И настроение в толпе, резко поменялось. Люди, не сговариваясь, попятились от неё еще дальше. Собрание стало быстро редеть. Опустив глаза на грязный снег, словно чувствуя за собой вину, народ заспешил по домам.
– Я бы тебя к себе взял, – Оправдывался добрый старичок-сапожник. – Но сам комнату снимаю… Тебе к главе города нужно идти.
– И побыстрее. – Поддержала его незнакомая женщина, худая и вся в черном. – Пока совсем не стемнело.
– Да, поспеши, а то пока возчика найдут, пока телегу запрягут… – Поддержала её толстая тетенька.
Мина смотрела на них и не понимала, о чем они говорят.
– Какую телегу? – Переспросила девушка. Она не плакала. Шок, накрывший её с головой, жег огнем и словно испарил всю влагу в теле.

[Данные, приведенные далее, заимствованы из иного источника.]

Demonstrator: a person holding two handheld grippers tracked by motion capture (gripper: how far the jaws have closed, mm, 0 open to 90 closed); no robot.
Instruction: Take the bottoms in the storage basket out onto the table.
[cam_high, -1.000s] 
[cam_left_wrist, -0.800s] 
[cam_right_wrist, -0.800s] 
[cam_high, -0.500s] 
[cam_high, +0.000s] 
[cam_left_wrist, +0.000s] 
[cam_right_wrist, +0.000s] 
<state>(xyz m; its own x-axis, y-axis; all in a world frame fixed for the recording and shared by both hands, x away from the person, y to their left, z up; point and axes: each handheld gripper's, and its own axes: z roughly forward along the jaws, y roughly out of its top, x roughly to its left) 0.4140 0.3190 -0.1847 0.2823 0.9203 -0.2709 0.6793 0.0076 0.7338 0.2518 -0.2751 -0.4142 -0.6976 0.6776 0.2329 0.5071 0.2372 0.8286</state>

Мина подумала, что речь идет о похоронах. Наверно люди советуют ей попросить помощи, на захоронение останков тети, у главы. Почему сейчас? Так срочно? Как они будут разбирать горящие головни? Наверно сначала пожарище все-таки потушат.
– Город обязан дать телегу всем выжившим после Мора. – Спокойно и как-то даже радостно, объяснила ей незнакомая женщина. – Для перевозки в обиталище.
– Правда, правда! – Поддержала пухленькая женщина, тоже радостно, понимая, что проблема в виде прокаженной соседки, решена.
Сейчас, когда умер защищавший её дядя, отправить девушку прочь, стало легче легкого. Всю свою жизнь, прокаженная, словно соринка в глазу, мешала им жить спокойно. Люди смотрели на неё теперь с нетерпением, ожидая, что она уберется отсюда и перестанет напоминать им о собственной жестокости. Сквозь сочувствие на их лицах, как черная плесень на стенах, стала проступать неприязнь. Кажется, если бы они не боялись к ней прикоснуться, Мину поволокли бы уже к главе города, под руки.
И она в страхе попятилась. Вспомнились все предостережения дядюшки.